→ DIRECTIONS FOR THIS TASK: Each line of the listing must be transcribed exactly, except for the images, which should be excluded.

→ PROVIDED DATA:
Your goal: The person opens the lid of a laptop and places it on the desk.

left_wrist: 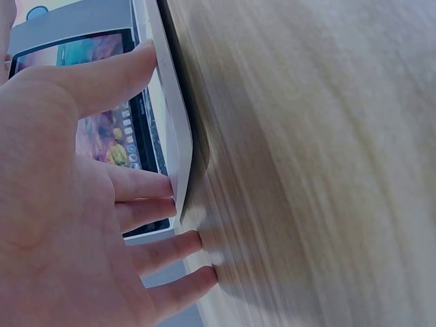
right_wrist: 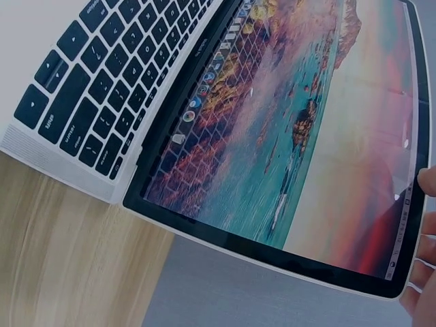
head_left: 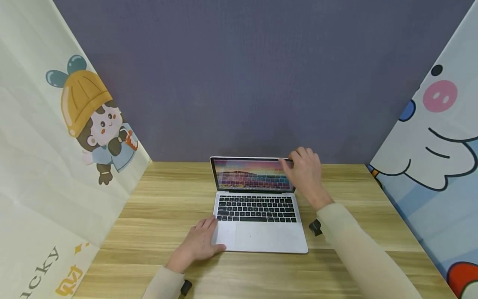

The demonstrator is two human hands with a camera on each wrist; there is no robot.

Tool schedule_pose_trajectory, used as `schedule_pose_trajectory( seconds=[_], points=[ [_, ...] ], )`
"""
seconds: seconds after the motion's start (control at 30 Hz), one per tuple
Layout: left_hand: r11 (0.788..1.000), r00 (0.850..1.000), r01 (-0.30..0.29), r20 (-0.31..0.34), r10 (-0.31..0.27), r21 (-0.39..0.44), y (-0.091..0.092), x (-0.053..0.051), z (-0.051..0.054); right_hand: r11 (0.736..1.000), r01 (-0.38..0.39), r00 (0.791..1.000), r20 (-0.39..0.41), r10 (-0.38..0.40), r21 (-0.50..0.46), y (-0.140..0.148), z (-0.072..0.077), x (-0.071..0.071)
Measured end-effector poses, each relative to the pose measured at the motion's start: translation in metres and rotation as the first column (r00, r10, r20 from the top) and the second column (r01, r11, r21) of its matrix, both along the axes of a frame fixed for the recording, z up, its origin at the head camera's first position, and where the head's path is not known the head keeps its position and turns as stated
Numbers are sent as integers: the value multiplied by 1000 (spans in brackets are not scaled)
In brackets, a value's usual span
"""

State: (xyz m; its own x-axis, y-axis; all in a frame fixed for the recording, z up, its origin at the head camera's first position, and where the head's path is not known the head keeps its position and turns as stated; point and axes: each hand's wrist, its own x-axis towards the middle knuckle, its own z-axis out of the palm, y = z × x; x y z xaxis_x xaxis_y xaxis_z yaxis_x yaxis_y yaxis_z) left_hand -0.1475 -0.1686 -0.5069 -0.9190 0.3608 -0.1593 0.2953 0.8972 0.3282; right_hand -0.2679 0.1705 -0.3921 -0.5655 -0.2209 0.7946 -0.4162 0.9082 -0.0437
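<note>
An open laptop (head_left: pixel 261 236) lies on the wooden table, its lit screen (head_left: pixel 250 174) raised and showing a colourful coastal picture. At the screen's upper right corner, my right hand (head_left: pixel 306 172) pinches the edge, thumb on the front and fingers behind; those fingertips show at the border of the right wrist view. My left hand (head_left: pixel 199 243) rests against the base's front left corner. In the left wrist view, the left fingers (left_wrist: pixel 167 255) are spread and fairly straight, some at the laptop's edge and others on the table, while the thumb touches the base.
The wooden table (head_left: pixel 168 199) extends around the laptop. A grey-blue panel (head_left: pixel 239 83) stands behind it. Cartoon-printed sheets hang on both sides, a cream one (head_left: pixel 30 145) at left and a blue and white one (head_left: pixel 448 166) at right. Dark wrist devices show beneath both sleeves.
</note>
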Motion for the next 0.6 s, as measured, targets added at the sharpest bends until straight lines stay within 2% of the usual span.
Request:
schedule_pose_trajectory(
  seconds=[0.6],
  points=[
    [1000,1000,-6,16,6,-4,0,-1,-1,998,43,997,56,-46,45,0,1,-16]
  ],
)
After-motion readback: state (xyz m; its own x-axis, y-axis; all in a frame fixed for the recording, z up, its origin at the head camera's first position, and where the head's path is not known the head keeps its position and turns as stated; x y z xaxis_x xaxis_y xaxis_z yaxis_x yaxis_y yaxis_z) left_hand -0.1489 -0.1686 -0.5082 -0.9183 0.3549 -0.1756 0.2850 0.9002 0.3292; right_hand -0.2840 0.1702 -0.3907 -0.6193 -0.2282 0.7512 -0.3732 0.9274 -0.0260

→ ANSWER TO THIS TASK:
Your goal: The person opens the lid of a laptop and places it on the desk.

left_wrist: 
right_wrist: 
head_left: 

The demonstrator is two human hands with a camera on each wrist; there is no robot.

Tool schedule_pose_trajectory, used as `schedule_pose_trajectory( seconds=[_], points=[ [_, ...] ], )`
"""
seconds: seconds after the motion's start (control at 30 Hz), one per tuple
Layout: left_hand: r11 (0.788..1.000), r00 (0.850..1.000), r01 (-0.30..0.29), r20 (-0.31..0.34), r10 (-0.31..0.27), r21 (-0.39..0.44), y (-0.091..0.092), x (-0.053..0.051), z (-0.051..0.054); right_hand: r11 (0.736..1.000), r01 (-0.38..0.39), r00 (0.791..1.000), r20 (-0.39..0.41), r10 (-0.38..0.40), r21 (-0.50..0.46), y (-0.140..0.148), z (-0.072..0.077), x (-0.071..0.071)
Measured end-effector poses, each relative to the pose measured at the motion's start: translation in metres and rotation as the first column (r00, r10, r20 from the top) and the second column (r01, r11, r21) of its matrix, both along the axes of a frame fixed for the recording, z up, its origin at the head camera's first position, and where the head's path is not known the head keeps its position and turns as stated
Numbers are sent as integers: the value multiplied by 1000 (spans in brackets are not scaled)
In brackets, a value's usual span
"""

State: (xyz m; its own x-axis, y-axis; all in a frame fixed for the recording, z up, its origin at the head camera's first position, and where the head's path is not known the head keeps its position and turns as stated; point and axes: each hand's wrist, its own x-axis towards the middle knuckle, its own z-axis out of the palm, y = z × x; x y z xaxis_x xaxis_y xaxis_z yaxis_x yaxis_y yaxis_z) left_hand -0.1475 -0.1686 -0.5069 -0.9190 0.3608 -0.1593 0.2953 0.8972 0.3282; right_hand -0.2679 0.1705 -0.3921 -0.5655 -0.2209 0.7946 -0.4162 0.9082 -0.0437
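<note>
An open laptop (head_left: pixel 261 236) lies on the wooden table, its lit screen (head_left: pixel 250 174) raised and showing a colourful coastal picture. At the screen's upper right corner, my right hand (head_left: pixel 306 172) pinches the edge, thumb on the front and fingers behind; those fingertips show at the border of the right wrist view. My left hand (head_left: pixel 199 243) rests against the base's front left corner. In the left wrist view, the left fingers (left_wrist: pixel 167 255) are spread and fairly straight, some at the laptop's edge and others on the table, while the thumb touches the base.
The wooden table (head_left: pixel 168 199) extends around the laptop. A grey-blue panel (head_left: pixel 239 83) stands behind it. Cartoon-printed sheets hang on both sides, a cream one (head_left: pixel 30 145) at left and a blue and white one (head_left: pixel 448 166) at right. Dark wrist devices show beneath both sleeves.
</note>
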Motion for the next 0.6 s, as measured, targets added at the sharpest bends until straight lines stay within 2% of the usual span.
Request:
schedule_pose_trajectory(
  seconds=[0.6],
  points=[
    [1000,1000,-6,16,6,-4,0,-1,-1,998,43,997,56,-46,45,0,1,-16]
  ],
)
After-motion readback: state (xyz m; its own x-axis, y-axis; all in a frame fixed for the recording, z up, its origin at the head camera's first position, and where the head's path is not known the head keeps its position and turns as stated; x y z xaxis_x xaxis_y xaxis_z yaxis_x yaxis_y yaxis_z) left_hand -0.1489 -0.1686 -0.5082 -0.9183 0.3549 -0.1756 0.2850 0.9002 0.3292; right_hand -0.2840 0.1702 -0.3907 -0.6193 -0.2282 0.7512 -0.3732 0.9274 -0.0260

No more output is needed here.